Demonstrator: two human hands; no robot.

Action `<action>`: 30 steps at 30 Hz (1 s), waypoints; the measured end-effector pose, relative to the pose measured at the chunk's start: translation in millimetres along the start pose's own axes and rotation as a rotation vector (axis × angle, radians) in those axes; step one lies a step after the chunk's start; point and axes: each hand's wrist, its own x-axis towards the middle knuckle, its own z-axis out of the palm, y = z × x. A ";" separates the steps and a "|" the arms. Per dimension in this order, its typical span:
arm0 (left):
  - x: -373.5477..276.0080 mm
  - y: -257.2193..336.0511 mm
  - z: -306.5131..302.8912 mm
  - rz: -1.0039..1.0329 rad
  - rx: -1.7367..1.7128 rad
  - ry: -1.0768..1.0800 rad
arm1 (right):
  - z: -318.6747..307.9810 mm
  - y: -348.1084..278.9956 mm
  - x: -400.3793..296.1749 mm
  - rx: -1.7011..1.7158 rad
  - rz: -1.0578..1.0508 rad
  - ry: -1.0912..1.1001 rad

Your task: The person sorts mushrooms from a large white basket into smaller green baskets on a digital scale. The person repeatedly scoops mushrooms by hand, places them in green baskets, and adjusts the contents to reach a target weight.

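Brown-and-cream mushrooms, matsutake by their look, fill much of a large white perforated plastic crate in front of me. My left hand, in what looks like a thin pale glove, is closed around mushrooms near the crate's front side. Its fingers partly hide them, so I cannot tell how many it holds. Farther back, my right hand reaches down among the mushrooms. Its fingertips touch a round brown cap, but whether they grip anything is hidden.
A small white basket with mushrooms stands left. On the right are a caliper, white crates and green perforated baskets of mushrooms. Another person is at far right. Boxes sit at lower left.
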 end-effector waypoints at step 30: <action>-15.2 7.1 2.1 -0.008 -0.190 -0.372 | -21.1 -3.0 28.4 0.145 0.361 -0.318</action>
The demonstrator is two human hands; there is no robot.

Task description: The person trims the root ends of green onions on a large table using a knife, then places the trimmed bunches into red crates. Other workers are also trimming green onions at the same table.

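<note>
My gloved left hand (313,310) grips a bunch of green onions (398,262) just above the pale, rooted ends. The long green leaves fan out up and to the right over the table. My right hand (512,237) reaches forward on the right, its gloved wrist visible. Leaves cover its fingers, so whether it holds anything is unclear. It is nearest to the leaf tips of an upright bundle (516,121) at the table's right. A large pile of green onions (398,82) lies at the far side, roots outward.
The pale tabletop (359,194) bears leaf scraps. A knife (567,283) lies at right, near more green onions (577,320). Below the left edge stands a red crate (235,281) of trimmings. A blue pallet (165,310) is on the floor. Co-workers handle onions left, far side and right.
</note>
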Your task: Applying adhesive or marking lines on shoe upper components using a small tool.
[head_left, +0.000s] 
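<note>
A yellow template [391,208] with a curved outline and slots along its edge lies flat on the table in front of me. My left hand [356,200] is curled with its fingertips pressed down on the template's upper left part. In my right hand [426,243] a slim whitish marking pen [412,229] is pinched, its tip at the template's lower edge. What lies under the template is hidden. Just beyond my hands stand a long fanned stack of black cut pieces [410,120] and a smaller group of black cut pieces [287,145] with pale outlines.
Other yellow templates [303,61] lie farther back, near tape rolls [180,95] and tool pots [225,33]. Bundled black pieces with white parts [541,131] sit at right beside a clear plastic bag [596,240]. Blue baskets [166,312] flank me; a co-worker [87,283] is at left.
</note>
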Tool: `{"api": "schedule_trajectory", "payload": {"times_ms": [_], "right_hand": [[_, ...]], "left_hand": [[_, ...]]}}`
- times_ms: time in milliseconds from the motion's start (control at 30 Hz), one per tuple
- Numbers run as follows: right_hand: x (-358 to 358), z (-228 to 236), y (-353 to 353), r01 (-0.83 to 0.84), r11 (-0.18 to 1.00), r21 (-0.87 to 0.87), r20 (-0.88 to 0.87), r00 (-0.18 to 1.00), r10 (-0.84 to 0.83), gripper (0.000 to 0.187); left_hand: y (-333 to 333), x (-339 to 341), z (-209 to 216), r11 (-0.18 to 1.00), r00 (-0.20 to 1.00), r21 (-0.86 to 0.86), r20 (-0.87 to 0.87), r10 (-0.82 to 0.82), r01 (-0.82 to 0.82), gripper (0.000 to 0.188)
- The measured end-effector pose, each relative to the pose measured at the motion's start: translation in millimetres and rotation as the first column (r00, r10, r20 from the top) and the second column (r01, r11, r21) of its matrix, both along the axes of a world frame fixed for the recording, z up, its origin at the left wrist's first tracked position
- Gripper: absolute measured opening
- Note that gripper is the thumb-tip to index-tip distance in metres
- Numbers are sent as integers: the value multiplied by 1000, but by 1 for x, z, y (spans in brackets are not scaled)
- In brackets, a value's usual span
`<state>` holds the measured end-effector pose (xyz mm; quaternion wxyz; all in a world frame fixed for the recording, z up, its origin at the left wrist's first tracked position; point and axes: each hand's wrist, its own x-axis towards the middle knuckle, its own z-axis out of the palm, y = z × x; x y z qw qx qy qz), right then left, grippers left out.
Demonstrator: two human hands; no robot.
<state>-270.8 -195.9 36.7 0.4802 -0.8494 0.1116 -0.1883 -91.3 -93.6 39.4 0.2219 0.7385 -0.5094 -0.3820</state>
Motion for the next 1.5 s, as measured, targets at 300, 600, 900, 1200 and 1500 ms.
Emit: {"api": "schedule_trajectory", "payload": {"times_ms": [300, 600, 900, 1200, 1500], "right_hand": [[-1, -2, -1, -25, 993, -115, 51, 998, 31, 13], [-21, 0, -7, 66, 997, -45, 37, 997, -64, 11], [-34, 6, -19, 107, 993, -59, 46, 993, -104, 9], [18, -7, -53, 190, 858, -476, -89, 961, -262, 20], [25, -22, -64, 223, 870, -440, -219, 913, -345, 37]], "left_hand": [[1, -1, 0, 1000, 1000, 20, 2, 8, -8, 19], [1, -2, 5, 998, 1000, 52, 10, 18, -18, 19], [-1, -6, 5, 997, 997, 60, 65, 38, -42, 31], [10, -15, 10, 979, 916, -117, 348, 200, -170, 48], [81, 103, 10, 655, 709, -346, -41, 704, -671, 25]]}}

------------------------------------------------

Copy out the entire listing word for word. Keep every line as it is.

▶ _Written solution_:
Demonstrator: two human hands; no robot.

Action `<action>`: 30 steps at 30 Hz (1 s), waypoints; the measured end-effector pose, relative to the pose measured at the chunk's start: translation in millimetres along the start pose's own axes and rotation as a rotation vector (axis × angle, radians) in those axes; step one lies a step after the chunk's start; point and axes: each hand's wrist, its own x-axis towards the middle knuckle, its own z-axis out of the palm, y = z × x. A ";" separates the steps and a "|" the arms. Per dimension in this order, its typical span:
arm0 (left):
  - x: -373.5477..276.0080 mm
  - y: -257.2193..336.0511 mm
  - z: -306.5131..302.8912 mm
  - rz: -1.0039..1.0329 rad
  - rx: -1.7367..1.7128 rad
  - ry: -1.0768..1.0800 rad
arm1 (right):
  - z: -318.6747..307.9810 mm
  - y: -348.1084..278.9956 mm
  - x: -400.3793..296.1749 mm
  - rx: -1.7011..1.7158 rad
  - rz: -1.0578..1.0508 rad
  - ry: -1.0912..1.1001 rad

Your task: The person sorts mushrooms from a large white basket into smaller green baskets on a digital scale. The person repeatedly scoops mushrooms by hand, places them in green baskets, and adjusts the contents to reach a target weight.

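Brown-and-cream mushrooms, matsutake by their look, fill much of a large white perforated plastic crate in front of me. My left hand, in what looks like a thin pale glove, is closed around mushrooms near the crate's front side. Its fingers partly hide them, so I cannot tell how many it holds. Farther back, my right hand reaches down among the mushrooms. Its fingertips touch a round brown cap, but whether they grip anything is hidden.
A small white basket with mushrooms stands left. On the right are a caliper, white crates and green perforated baskets of mushrooms. Another person is at far right. Boxes sit at lower left.
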 end-effector waypoints at step 30: <action>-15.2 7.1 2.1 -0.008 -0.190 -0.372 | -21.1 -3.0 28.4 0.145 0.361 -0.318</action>
The demonstrator is two human hands; there is no robot.

Task description: The person trims the root ends of green onions on a large table using a knife, then places the trimmed bunches into red crates. Other workers are also trimming green onions at the same table.

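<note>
My gloved left hand (313,310) grips a bunch of green onions (398,262) just above the pale, rooted ends. The long green leaves fan out up and to the right over the table. My right hand (512,237) reaches forward on the right, its gloved wrist visible. Leaves cover its fingers, so whether it holds anything is unclear. It is nearest to the leaf tips of an upright bundle (516,121) at the table's right. A large pile of green onions (398,82) lies at the far side, roots outward.
The pale tabletop (359,194) bears leaf scraps. A knife (567,283) lies at right, near more green onions (577,320). Below the left edge stands a red crate (235,281) of trimmings. A blue pallet (165,310) is on the floor. Co-workers handle onions left, far side and right.
</note>
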Your task: Applying adhesive or marking lines on shoe upper components using a small tool.
[head_left, +0.000s] 
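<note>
A yellow template [391,208] with a curved outline and slots along its edge lies flat on the table in front of me. My left hand [356,200] is curled with its fingertips pressed down on the template's upper left part. In my right hand [426,243] a slim whitish marking pen [412,229] is pinched, its tip at the template's lower edge. What lies under the template is hidden. Just beyond my hands stand a long fanned stack of black cut pieces [410,120] and a smaller group of black cut pieces [287,145] with pale outlines.
Other yellow templates [303,61] lie farther back, near tape rolls [180,95] and tool pots [225,33]. Bundled black pieces with white parts [541,131] sit at right beside a clear plastic bag [596,240]. Blue baskets [166,312] flank me; a co-worker [87,283] is at left.
</note>
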Tool: `{"api": "schedule_trajectory", "payload": {"times_ms": [_], "right_hand": [[_, ...]], "left_hand": [[_, ...]]}}`
- times_ms: time in milliseconds from the motion's start (control at 30 Hz), one per tuple
- Numbers run as follows: right_hand: x (-358 to 358), z (-228 to 236), y (-353 to 353), r01 (-0.83 to 0.84), r11 (-0.18 to 1.00), r21 (-0.87 to 0.87), r20 (-0.88 to 0.87), r00 (-0.18 to 1.00), r10 (-0.84 to 0.83), gripper (0.000 to 0.187); left_hand: y (-333 to 333), x (-339 to 341), z (-209 to 216), r11 (-0.18 to 1.00), r00 (-0.20 to 1.00), r21 (-0.86 to 0.86), r20 (-0.87 to 0.87), r10 (-0.82 to 0.82), r01 (-0.82 to 0.82), gripper (0.000 to 0.188)
- The measured end-effector pose, each relative to the pose measured at the motion's start: translation in millimetres and rotation as the first column (r00, r10, r20 from the top) and the second column (r01, r11, r21) of its matrix, both along the axes of a world frame fixed for the recording, z up, its origin at the left wrist's first tracked position
- Gripper: absolute measured opening
- Note that gripper is the thumb-tip to index-tip distance in metres
- Numbers are sent as integers: the value multiplied by 1000, but by 1 for x, z, y (spans in brackets are not scaled)
- In brackets, a value's usual span
`<state>` holds the measured end-effector pose (xyz mm; quaternion wxyz; all in a world frame fixed for the recording, z up, its origin at the left wrist's first tracked position; point and axes: each hand's wrist, its own x-axis towards the middle knuckle, its own z-axis out of the palm, y = z × x; x y z qw qx qy qz), right then left, grippers left out.
Demonstrator: two human hands; no robot.
<state>-270.8 -195.9 36.7 0.4802 -0.8494 0.1116 -0.1883 -91.3 -93.6 39.4 0.2219 0.7385 -0.5094 -0.3820</state>
Motion for the next 1.5 s, as measured, targets at 300, 600, 900, 1200 and 1500 ms.
Emit: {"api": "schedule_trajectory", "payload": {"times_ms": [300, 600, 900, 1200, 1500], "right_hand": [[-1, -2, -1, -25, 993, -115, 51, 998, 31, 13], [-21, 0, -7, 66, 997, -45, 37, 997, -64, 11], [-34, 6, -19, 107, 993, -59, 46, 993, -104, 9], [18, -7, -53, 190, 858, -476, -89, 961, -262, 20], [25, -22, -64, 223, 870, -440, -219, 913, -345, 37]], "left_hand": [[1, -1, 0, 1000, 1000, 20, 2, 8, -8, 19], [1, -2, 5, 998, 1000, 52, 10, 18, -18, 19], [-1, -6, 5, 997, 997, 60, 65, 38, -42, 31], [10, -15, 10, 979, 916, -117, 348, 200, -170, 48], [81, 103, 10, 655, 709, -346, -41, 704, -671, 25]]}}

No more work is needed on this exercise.